My youngest just started gymnastics. He really wanted to do it, and I really wanted to get him into occupational therapy. Like his brother, as hormones have started to change him into a man, they have also brought on an increased sensory sensitivity that is negatively affecting him every day.

The sand hurts, when it used to be his favorite.

The sound of the Yahtzee dice being thrown causes him to cover his ears.

He screams at me in frustration when he can’t get the socks on right, or the chicken doesn’t feel right in his mouth.

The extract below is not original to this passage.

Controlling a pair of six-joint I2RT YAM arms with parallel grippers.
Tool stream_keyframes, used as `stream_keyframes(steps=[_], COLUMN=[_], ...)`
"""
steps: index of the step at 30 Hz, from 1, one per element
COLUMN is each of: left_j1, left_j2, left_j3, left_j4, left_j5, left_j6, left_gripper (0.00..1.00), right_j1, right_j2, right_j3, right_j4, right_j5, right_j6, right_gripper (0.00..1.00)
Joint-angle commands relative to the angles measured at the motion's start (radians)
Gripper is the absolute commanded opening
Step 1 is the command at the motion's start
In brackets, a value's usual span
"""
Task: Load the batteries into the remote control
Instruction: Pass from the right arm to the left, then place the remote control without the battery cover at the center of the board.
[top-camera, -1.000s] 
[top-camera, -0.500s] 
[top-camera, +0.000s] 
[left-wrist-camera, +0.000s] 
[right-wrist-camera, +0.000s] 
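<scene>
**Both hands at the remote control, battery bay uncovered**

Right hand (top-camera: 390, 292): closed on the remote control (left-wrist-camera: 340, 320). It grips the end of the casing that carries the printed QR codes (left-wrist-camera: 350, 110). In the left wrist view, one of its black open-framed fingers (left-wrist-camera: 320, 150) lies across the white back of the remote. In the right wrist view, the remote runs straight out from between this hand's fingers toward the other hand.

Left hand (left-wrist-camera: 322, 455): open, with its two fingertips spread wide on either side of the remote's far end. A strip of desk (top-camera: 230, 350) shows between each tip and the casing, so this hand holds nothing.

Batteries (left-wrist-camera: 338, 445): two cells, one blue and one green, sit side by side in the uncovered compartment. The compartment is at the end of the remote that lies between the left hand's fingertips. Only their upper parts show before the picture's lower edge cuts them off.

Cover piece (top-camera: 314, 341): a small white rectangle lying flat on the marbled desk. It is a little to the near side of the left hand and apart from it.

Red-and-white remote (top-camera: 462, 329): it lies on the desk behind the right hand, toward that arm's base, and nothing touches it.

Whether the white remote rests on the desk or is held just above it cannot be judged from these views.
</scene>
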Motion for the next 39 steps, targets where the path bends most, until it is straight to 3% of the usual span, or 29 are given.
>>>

It feels like groundhog day. My husband and I look at each other and knowingly nod. “Here we go again.

I AmThatMom

I am deeply ashamed to say it, but I really enjoyed having a child that required less of me in public. Up until a few months ago, his speech delay and processing speed were noticeable, but never something that required me doing anything other than translating sometimes. “No, he said he wants rice, not lice.”

It’s different now.

For him and for me.

He is anxious, all the time, especially when we are out in public.

He wants so badly to fit in. He is social and loves playing with others. But he struggles with how to do it, with limbs that seem to be going a mile a minute, and speech that is regressing.

We decided to start gymnastics because we could get him in immediately – waiting lists for therapists, that work well with ten-year old boys, are a mile long.

And it has been wonderful.

He loves it.

His body syncs up every lesson.

He adores his coach.

He sleeps well the night after.

It really has been a great option for him.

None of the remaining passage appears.